> WHAT THE TASK ASKS
Report back every line from the entries below in which the word "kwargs" occurs.

> STORED DATA

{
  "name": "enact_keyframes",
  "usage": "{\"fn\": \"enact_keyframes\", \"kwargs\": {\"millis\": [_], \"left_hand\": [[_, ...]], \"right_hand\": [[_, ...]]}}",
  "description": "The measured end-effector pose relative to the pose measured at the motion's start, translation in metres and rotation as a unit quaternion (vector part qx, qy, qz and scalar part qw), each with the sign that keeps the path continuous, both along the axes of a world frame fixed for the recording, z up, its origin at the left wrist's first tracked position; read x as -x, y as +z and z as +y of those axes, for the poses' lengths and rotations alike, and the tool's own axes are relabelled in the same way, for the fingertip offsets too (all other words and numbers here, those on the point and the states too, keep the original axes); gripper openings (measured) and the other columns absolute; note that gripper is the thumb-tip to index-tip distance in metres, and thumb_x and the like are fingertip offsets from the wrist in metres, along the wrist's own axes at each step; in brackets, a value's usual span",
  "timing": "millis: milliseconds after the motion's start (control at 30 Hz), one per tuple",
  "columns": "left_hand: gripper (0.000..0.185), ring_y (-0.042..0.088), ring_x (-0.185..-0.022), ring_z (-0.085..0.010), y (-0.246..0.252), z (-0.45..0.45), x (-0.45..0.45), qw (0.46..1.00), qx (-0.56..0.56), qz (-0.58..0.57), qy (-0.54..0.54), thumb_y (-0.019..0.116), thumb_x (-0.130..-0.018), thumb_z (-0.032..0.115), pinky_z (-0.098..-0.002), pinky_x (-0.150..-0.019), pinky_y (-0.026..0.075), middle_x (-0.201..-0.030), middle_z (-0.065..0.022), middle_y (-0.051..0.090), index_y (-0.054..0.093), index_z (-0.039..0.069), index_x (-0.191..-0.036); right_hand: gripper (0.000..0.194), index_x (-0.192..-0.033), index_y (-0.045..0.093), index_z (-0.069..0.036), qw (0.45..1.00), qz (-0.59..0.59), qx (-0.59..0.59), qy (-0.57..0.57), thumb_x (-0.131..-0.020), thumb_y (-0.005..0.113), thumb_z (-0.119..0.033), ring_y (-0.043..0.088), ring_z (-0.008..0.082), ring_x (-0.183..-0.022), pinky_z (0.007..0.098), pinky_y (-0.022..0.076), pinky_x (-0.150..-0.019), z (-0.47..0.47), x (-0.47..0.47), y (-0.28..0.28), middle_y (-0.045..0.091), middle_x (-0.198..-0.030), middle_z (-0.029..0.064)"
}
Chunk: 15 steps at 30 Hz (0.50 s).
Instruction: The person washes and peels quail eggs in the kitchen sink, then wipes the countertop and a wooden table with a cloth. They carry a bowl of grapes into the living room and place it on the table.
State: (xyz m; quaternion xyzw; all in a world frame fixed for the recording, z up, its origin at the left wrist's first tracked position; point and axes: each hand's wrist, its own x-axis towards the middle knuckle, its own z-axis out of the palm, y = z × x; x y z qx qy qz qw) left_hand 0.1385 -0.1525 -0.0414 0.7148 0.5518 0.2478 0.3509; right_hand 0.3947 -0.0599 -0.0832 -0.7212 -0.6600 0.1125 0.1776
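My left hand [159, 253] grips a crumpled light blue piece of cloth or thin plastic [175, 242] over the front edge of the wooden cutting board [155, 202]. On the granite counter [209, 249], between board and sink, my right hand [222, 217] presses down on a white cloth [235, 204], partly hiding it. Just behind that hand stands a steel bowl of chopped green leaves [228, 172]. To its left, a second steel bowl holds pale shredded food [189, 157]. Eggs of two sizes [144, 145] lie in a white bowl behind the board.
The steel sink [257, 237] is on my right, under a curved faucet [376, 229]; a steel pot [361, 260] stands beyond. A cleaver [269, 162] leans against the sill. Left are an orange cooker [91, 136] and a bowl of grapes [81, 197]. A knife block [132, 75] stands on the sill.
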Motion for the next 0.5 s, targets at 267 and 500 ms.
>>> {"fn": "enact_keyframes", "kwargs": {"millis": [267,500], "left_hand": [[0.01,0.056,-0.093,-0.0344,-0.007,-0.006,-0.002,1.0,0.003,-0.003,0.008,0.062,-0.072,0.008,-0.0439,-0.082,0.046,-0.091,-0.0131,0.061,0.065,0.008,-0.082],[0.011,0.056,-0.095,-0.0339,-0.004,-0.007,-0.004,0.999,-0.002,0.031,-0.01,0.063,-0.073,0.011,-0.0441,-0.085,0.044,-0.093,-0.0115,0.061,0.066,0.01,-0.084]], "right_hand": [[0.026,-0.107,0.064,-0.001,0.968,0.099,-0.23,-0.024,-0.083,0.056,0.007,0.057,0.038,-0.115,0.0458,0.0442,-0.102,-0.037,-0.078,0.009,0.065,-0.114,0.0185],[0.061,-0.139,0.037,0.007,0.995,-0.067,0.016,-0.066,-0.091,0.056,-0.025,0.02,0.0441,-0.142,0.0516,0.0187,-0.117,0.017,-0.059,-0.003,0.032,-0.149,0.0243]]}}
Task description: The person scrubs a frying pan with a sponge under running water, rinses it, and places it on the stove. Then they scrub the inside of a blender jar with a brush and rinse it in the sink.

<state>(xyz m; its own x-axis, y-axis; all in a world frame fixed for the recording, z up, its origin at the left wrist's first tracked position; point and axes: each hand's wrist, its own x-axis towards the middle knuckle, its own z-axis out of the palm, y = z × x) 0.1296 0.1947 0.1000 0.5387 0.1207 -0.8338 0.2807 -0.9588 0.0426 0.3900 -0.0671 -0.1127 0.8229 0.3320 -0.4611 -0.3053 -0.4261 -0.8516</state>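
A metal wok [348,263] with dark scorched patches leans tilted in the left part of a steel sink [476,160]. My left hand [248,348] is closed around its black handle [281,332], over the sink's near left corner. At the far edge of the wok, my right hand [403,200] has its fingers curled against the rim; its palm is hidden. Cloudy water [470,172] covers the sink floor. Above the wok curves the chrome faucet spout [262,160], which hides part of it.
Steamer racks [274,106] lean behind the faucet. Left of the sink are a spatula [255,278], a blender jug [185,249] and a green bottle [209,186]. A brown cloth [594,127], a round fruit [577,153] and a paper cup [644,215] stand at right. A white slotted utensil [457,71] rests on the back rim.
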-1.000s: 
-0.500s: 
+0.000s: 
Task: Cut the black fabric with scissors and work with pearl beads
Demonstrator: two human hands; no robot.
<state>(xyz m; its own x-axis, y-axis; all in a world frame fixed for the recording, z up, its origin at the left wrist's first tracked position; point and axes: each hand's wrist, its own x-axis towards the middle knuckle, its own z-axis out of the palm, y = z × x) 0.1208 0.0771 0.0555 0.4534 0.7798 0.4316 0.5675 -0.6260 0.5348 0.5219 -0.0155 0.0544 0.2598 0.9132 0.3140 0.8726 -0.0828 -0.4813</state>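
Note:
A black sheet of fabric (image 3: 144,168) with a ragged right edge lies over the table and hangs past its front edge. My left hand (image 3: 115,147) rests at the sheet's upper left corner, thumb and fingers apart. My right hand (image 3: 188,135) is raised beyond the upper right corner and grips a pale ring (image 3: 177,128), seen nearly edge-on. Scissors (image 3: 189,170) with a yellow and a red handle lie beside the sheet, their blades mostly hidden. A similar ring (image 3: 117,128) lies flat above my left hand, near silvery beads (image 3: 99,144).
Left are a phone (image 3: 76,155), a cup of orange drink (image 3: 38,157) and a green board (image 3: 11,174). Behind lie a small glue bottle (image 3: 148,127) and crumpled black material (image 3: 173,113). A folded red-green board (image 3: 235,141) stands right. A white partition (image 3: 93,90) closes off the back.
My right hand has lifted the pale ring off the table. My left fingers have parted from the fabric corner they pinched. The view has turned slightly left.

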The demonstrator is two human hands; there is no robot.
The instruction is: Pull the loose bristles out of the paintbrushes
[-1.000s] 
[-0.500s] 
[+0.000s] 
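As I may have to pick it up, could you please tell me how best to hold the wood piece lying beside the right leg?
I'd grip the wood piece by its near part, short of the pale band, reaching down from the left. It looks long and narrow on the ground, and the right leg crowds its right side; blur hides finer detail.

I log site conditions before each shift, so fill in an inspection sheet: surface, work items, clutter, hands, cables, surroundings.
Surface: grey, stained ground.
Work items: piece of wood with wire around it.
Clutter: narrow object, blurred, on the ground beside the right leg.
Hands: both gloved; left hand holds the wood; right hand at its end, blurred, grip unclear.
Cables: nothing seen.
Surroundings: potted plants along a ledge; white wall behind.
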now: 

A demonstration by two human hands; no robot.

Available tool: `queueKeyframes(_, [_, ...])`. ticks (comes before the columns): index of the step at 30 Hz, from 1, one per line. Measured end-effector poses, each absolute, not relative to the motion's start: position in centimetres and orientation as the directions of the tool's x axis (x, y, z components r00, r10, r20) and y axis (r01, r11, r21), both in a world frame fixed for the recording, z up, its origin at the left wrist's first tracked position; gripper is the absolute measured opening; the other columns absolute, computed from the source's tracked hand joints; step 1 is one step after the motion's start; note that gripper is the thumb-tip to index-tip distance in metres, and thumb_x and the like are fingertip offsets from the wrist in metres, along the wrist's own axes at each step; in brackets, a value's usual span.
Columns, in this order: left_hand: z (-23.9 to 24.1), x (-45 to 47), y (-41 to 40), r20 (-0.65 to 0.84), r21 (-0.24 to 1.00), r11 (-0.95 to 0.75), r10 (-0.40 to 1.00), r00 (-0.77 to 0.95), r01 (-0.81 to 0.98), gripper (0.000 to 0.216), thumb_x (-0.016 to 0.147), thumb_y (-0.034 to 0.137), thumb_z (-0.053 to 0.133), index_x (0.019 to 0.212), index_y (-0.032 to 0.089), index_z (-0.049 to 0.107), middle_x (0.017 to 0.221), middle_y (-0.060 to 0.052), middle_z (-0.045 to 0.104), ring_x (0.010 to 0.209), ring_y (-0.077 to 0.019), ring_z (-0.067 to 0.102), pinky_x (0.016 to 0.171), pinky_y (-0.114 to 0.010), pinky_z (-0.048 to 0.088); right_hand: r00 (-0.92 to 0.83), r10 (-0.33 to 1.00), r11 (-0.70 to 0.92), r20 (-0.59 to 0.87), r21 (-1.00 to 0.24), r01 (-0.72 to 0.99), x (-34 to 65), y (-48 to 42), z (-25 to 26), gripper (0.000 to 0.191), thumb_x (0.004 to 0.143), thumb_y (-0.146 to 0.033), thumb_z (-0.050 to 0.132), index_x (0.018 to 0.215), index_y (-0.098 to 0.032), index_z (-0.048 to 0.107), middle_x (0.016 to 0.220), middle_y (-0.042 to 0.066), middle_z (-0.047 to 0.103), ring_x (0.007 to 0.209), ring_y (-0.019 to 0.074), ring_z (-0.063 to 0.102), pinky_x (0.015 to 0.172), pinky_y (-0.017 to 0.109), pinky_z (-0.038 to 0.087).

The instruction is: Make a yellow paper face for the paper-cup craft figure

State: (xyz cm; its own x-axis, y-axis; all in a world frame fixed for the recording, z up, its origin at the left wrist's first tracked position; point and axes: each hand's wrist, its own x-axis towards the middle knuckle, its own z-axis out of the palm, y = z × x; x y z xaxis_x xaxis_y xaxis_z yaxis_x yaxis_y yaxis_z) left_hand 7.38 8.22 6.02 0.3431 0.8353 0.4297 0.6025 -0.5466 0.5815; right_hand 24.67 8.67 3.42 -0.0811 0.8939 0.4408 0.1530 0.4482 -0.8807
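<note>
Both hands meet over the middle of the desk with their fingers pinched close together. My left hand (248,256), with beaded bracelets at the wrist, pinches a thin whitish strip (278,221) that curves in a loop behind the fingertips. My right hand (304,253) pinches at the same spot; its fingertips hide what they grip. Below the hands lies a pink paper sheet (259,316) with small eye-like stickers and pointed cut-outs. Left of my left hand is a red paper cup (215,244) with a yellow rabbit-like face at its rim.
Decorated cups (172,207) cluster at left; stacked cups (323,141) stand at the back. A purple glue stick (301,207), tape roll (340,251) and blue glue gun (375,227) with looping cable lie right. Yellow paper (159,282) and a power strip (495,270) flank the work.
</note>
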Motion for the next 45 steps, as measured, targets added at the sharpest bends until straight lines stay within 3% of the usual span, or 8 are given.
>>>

> EXERCISE ANSWER
  "usage": "{\"fn\": \"enact_keyframes\", \"kwargs\": {\"millis\": [_], \"left_hand\": [[_, ...]], \"right_hand\": [[_, ...]]}}",
>>> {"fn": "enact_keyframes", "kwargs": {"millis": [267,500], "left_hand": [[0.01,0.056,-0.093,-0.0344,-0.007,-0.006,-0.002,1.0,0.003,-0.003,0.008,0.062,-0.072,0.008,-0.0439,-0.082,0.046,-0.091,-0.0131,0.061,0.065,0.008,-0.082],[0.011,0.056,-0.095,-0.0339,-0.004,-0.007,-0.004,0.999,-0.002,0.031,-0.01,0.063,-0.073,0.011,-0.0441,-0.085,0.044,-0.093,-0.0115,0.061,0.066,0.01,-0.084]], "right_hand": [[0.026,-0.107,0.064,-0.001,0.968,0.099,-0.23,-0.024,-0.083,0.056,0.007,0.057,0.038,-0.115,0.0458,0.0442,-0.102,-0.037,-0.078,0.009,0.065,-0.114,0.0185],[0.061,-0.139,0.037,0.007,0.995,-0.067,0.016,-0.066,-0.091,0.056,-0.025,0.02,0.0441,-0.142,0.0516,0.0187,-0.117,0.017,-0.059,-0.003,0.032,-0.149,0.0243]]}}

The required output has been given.